Work task: Could you reproduce the lines below from the one with "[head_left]" through the one with "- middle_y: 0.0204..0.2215"? Keep both ends and add nothing.

Data to process:
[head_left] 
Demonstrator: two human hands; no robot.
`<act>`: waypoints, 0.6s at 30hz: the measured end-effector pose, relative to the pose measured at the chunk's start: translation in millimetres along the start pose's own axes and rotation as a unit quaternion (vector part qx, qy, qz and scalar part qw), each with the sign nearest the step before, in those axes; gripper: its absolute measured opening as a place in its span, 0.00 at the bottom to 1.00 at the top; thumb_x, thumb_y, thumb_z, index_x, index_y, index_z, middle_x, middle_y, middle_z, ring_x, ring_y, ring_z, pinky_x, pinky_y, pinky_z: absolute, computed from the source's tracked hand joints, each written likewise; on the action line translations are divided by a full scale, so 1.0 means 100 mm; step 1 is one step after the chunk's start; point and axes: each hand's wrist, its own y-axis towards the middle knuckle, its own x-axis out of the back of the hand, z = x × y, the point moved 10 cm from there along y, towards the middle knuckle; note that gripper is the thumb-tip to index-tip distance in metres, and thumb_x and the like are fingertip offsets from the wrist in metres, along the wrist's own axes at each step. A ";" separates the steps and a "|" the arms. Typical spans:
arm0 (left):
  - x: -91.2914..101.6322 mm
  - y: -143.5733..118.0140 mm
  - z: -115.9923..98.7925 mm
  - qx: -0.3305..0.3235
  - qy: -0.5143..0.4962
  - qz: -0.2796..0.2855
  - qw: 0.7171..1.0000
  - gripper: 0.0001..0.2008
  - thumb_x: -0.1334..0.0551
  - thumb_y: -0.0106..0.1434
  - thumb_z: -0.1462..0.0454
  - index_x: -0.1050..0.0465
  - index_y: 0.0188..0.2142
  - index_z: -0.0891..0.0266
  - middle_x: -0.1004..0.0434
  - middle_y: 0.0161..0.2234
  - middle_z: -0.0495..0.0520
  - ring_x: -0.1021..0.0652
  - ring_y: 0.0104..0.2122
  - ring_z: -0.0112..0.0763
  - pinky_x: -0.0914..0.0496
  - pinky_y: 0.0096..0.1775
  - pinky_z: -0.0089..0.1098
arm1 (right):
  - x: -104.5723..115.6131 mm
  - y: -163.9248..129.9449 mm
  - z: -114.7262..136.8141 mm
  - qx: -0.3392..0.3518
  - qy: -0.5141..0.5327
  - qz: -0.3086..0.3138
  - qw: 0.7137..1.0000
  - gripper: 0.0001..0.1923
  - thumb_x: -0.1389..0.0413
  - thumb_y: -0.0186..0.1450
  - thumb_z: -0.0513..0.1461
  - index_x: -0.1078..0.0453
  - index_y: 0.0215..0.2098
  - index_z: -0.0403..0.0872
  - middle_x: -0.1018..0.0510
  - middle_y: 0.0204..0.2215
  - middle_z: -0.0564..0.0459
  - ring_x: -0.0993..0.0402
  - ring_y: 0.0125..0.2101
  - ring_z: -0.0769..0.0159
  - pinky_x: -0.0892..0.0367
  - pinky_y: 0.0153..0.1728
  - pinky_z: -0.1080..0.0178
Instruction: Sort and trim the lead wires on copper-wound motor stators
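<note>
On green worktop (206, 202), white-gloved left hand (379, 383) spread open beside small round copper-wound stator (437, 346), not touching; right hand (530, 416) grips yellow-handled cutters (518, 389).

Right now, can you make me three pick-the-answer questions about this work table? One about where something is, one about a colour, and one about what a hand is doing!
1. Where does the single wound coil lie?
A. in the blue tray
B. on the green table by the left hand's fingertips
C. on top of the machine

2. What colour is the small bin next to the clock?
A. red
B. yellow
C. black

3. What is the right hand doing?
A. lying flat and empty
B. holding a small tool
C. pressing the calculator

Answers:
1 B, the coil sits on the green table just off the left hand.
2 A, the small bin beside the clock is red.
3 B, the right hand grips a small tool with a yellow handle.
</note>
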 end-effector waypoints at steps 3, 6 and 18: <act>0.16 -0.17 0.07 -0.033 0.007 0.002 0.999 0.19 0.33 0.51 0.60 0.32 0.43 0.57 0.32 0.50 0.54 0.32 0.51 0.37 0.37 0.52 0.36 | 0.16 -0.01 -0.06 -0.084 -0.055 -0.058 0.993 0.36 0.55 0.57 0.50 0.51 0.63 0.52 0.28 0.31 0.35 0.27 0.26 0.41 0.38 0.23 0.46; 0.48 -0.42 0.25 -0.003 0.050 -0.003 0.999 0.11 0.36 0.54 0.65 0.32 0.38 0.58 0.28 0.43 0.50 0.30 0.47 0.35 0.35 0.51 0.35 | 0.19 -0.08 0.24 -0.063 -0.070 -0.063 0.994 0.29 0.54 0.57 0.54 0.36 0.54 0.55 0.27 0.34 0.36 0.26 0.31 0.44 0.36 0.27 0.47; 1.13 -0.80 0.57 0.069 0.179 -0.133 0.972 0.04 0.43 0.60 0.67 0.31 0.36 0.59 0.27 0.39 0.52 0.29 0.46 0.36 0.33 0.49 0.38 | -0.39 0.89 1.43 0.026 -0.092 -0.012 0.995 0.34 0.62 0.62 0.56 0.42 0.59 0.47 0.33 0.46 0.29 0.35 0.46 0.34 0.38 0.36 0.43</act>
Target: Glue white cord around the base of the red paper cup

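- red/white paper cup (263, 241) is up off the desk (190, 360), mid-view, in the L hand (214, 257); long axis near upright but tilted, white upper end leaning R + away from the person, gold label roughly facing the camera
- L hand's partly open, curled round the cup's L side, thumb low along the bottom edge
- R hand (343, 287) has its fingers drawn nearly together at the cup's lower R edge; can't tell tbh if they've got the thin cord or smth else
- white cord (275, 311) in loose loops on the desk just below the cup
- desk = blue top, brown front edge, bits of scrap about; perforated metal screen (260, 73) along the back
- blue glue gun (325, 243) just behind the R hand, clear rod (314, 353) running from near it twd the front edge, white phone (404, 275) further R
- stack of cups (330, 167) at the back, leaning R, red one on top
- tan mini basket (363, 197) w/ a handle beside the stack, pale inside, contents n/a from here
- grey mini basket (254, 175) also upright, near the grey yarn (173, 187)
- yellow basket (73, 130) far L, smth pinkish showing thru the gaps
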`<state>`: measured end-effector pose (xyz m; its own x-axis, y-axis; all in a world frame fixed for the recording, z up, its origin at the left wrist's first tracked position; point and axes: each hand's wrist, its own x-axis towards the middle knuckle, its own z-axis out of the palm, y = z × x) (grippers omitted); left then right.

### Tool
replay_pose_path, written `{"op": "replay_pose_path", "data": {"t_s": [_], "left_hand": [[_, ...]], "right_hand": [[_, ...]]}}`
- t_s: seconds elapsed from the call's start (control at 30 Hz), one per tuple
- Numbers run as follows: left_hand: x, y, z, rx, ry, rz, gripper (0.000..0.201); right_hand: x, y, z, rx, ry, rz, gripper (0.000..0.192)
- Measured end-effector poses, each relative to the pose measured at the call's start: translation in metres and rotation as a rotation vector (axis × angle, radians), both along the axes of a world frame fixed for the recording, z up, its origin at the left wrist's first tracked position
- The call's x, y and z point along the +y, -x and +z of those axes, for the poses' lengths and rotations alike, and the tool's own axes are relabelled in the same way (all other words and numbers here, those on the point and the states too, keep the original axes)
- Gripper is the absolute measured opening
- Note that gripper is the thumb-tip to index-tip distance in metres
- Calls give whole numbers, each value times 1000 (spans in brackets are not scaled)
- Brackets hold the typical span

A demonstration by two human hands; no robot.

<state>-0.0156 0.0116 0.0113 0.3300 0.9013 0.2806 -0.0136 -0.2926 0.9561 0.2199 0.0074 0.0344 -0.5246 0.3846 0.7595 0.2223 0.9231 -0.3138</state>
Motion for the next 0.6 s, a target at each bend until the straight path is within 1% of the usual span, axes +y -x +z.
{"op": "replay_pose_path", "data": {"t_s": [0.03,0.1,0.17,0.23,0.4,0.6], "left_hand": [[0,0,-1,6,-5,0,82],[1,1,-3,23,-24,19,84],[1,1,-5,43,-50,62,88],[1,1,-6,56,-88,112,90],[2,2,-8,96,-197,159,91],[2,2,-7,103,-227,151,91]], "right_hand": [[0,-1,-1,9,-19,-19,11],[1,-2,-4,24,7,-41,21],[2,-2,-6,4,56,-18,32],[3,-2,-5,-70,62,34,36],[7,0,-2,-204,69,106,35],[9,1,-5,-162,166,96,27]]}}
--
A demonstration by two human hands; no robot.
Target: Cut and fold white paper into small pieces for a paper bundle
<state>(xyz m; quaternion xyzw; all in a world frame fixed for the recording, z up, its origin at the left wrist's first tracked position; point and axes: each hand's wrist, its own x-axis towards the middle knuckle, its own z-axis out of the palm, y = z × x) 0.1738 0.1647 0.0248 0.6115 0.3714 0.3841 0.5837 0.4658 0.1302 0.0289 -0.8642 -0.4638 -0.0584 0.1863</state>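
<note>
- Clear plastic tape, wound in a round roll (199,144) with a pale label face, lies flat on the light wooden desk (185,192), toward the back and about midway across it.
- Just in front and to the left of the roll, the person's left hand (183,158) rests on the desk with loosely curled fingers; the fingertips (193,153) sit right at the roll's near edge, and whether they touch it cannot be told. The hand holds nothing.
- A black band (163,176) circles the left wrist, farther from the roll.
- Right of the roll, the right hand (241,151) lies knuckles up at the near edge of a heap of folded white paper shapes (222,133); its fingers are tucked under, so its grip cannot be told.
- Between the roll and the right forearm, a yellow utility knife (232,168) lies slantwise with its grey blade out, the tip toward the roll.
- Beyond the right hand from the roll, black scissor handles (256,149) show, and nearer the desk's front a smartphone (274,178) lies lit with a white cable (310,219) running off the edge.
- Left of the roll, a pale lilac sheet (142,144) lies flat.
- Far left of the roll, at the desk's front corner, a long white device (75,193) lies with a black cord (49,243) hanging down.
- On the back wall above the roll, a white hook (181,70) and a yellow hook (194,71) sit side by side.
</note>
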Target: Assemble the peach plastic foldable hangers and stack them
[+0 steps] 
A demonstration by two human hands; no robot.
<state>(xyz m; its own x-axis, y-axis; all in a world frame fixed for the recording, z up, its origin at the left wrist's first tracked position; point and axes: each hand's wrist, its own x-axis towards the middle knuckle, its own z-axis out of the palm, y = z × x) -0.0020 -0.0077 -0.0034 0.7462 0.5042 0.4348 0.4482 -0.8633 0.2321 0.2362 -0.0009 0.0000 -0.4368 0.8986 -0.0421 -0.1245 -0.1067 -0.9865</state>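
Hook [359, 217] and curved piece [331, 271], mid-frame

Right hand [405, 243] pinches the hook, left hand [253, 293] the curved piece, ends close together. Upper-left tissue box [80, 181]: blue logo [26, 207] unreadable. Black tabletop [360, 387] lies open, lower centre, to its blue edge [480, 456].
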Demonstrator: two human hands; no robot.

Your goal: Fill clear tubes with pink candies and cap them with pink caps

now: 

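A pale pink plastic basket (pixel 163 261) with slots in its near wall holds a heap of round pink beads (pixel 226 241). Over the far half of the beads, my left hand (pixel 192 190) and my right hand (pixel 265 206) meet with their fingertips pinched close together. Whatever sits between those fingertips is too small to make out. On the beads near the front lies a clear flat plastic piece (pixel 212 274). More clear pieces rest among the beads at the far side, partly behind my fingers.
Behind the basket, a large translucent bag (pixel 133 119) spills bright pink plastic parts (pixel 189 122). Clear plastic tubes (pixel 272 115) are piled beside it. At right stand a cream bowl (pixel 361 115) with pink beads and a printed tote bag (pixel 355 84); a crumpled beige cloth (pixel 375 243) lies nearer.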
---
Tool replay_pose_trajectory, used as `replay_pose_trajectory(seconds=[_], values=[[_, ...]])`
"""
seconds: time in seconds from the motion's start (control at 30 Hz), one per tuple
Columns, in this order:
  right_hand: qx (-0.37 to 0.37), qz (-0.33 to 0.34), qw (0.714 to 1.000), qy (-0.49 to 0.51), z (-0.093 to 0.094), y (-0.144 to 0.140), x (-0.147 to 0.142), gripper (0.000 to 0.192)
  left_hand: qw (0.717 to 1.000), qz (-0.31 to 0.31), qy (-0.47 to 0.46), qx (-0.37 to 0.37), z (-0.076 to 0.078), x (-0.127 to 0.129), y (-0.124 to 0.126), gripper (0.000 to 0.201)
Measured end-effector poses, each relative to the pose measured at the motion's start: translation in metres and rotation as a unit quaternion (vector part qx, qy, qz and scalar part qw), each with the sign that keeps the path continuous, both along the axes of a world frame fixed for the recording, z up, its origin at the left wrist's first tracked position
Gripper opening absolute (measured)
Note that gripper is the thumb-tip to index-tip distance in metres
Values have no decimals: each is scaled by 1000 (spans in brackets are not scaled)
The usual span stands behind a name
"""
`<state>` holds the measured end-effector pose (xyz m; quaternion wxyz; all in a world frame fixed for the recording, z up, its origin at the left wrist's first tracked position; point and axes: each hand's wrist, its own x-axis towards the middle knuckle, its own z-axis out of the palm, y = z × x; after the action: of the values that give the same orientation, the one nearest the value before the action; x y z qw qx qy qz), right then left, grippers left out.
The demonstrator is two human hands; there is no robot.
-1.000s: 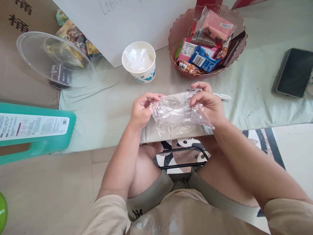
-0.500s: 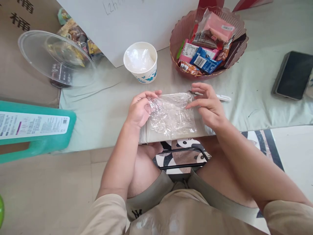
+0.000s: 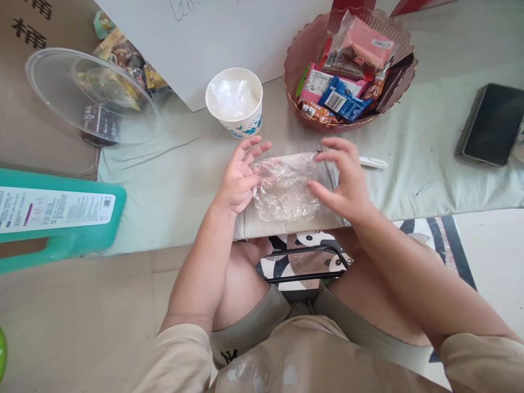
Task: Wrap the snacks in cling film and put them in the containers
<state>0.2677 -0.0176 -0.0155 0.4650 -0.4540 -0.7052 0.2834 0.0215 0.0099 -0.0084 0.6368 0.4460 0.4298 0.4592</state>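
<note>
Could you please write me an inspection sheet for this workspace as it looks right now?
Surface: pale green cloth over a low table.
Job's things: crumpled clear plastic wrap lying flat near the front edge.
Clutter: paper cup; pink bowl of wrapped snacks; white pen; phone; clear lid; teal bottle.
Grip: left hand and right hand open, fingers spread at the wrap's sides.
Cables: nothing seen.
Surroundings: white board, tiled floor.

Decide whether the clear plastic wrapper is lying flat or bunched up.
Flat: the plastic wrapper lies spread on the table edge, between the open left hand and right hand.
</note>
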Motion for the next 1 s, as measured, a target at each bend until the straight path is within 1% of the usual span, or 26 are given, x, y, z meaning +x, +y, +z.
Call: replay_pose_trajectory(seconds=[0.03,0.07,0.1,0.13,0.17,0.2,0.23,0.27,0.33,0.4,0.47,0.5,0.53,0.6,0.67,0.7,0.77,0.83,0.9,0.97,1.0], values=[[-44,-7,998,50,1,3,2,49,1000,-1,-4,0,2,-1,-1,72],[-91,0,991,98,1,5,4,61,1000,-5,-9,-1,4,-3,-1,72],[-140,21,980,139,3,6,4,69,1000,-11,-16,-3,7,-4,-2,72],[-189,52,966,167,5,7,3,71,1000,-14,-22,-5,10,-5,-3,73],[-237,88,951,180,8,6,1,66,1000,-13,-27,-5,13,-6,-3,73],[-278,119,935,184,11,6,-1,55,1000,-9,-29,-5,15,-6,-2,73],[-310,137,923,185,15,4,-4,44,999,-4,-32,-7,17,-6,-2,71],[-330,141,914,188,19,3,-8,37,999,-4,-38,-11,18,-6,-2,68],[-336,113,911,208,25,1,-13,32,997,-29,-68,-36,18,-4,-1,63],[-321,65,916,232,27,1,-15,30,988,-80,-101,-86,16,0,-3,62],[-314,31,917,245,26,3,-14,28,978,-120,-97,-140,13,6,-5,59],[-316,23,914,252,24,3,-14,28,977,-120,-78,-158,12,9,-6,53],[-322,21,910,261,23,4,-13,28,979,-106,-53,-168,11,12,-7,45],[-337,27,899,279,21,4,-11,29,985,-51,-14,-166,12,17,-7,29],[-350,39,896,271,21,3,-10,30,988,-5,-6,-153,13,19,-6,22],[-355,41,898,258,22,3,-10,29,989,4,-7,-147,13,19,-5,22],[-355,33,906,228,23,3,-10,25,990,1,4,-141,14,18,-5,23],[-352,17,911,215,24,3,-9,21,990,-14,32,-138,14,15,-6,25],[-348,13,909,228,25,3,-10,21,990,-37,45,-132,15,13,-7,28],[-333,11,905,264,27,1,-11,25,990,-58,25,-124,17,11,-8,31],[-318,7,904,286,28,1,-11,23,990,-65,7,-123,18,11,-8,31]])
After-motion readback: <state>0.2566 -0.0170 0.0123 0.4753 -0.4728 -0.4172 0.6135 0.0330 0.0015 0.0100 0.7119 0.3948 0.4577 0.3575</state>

Written answer:
[head_left] 
Demonstrator: two human hands; no robot.
`<act>`: waypoints, 0.6s at 30hz: the measured end-effector pose, relative to the pose measured at the chunk's start: translation in millimetres along the start pose's own axes and rotation as a unit quaternion (vector part qx, qy, qz and scalar part qw), each with the sign nearest the step before, in those axes; gripper: its absolute measured opening as a place in its span, 0.00 at the bottom to 1.00 at the top; thumb_x, thumb_y, thumb_z, index_x, index_y, index_z, middle_x, middle_y, middle_z, ring_x, ring_y, ring_z, pinky_x, pinky_y, pinky_z: absolute, computed from the source's tracked hand joints, each written likewise; on the action line translations are divided by a full scale, so 1.0 means 100 mm; step 1 is one step after the chunk's start; point and axes: each hand's wrist, its own y-axis towards the middle knuckle, its own x-axis out of the back of the hand, z = x × y, the point moved 10 cm from there along y, towards the middle knuckle; note that gripper is the thumb-tip to index-tip distance in metres, and thumb_x and the like are fingertip offsets from the wrist in metres, along the wrist's own axes at each step. A ";" separates the steps and a "|" the arms. Typical spans:
arm0 (left):
  - x: -91.2914..101.6322 mm
  - y: -143.5733..118.0140 mm
  - z: -115.9923..98.7925 mm
  - qx: -0.3305..0.3235
  - qy: -0.5143..0.4962
  - qz: -0.2796..0.2855
  - qw: 0.7171..1.0000
  - gripper: 0.0001..0.2008
  - thumb_x: -0.1334..0.0551
  - thumb_y: -0.0106..0.1434
  - thumb_z: -0.1462..0.0454
  - index_x: -0.1050..0.0465
  - index_y: 0.0188..0.2142
  - index_z: -0.0891..0.0266
  - middle_x: -0.1004..0.0434
  - middle_y: 0.0161..0.2234
  - middle_z: -0.0495..0.0520
  - ring_x: -0.1021..0.0652
  - ring_y: 0.0104..0.2122
  - ring_z: -0.0112..0.0763
  - pinky_x: -0.0914..0.0496
  - pinky_y: 0.0096..0.1775
  - pinky_z: -0.0089..0.1098
arm1 (right):
  - x: -104.5723..115.6131 mm
  - y: -163.9248..129.9449 mm
  - z: -114.7262..136.8141 mm
  - qx: -0.3392..0.3518
  - qy: -0.5141..0.5327
  - qz: -0.3086..0.3138
  - qw: 0.7137..1.0000
  - gripper: 0.0001..0.1923
  - thumb_x: -0.1389..0.0413
  - thumb_y: -0.0186..0.1450
  - thumb_z: -0.0513..0.1461
  - index_x: -0.1078..0.0453
  - index_y: 0.0215..0.2098
  - index_z: -0.0403..0.0872
  - middle_x: -0.1018..0.0510
  - middle_y: 0.0204..0.2215

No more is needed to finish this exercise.